COLLECTED MATERIAL:
·····

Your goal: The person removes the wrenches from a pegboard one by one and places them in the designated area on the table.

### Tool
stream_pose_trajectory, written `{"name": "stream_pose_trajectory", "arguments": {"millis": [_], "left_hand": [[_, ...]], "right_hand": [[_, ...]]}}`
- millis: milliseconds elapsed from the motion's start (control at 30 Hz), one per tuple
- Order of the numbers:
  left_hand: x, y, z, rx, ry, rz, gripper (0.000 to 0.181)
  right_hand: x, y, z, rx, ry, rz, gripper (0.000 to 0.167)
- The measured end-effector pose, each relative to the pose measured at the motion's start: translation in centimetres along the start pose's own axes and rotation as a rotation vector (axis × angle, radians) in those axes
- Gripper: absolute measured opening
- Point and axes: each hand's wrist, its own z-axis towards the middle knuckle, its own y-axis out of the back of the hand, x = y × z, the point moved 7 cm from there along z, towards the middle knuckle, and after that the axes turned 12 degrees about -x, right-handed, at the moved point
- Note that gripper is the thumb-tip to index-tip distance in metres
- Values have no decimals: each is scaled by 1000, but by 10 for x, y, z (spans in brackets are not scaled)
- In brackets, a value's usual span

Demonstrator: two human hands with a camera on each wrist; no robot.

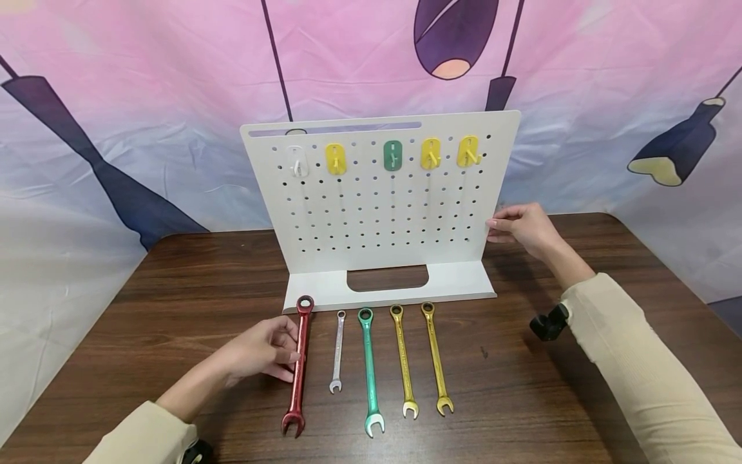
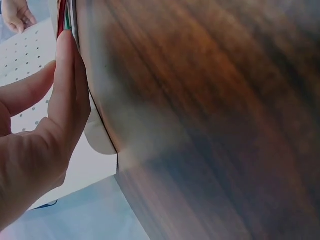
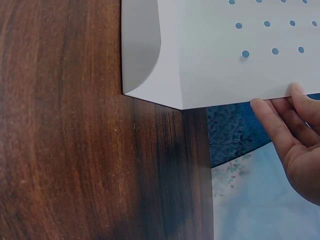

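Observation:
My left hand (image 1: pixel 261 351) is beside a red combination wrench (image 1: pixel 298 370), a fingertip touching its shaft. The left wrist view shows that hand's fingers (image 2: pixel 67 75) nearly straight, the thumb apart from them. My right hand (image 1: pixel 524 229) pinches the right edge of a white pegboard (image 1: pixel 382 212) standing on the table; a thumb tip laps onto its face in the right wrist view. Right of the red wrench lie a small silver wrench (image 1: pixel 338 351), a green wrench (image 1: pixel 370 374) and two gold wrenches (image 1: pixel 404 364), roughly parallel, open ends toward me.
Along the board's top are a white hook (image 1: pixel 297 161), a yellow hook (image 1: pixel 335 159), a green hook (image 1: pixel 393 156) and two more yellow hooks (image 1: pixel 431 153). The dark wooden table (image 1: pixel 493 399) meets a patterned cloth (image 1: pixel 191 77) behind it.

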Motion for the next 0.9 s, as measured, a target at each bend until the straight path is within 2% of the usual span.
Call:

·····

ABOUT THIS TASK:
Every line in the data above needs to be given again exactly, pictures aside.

THE ANSWER:
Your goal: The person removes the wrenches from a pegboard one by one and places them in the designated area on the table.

### Tool
stream_pose_trajectory, written `{"name": "stream_pose_trajectory", "arguments": {"millis": [_], "left_hand": [[_, ...]], "right_hand": [[_, ...]]}}`
- millis: milliseconds elapsed from the motion's start (control at 30 Hz), one per tuple
- Order of the numbers:
  left_hand: x, y, z, rx, ry, rz, gripper (0.000 to 0.181)
  right_hand: x, y, z, rx, ry, rz, gripper (0.000 to 0.167)
- The measured end-effector pose, each relative to the pose measured at the motion's start: translation in centimetres along the start pose's own axes and rotation as a rotation vector (axis × angle, radians) in those axes
- Gripper: absolute measured opening
- Point and axes: each hand's wrist, its own z-axis towards the middle knuckle, its own y-axis out of the back of the hand, x = y × z, the point moved 7 cm from there along z, towards the middle knuckle, and after that the axes turned 12 degrees about -x, right-handed, at the moved point
- Note that gripper is the thumb-tip to index-tip distance in metres
- Values have no decimals: each is scaled by 1000, but by 10 for x, y, z (spans in brackets are not scaled)
- In brackets, a value's usual span

Demonstrator: two human hands with a camera on each wrist; no robot.


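Observation:
My left hand (image 1: pixel 261 351) is beside a red combination wrench (image 1: pixel 298 370), a fingertip touching its shaft. The left wrist view shows that hand's fingers (image 2: pixel 67 75) nearly straight, the thumb apart from them. My right hand (image 1: pixel 524 229) pinches the right edge of a white pegboard (image 1: pixel 382 212) standing on the table; a thumb tip laps onto its face in the right wrist view. Right of the red wrench lie a small silver wrench (image 1: pixel 338 351), a green wrench (image 1: pixel 370 374) and two gold wrenches (image 1: pixel 404 364), roughly parallel, open ends toward me.
Along the board's top are a white hook (image 1: pixel 297 161), a yellow hook (image 1: pixel 335 159), a green hook (image 1: pixel 393 156) and two more yellow hooks (image 1: pixel 431 153). The dark wooden table (image 1: pixel 493 399) meets a patterned cloth (image 1: pixel 191 77) behind it.
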
Motion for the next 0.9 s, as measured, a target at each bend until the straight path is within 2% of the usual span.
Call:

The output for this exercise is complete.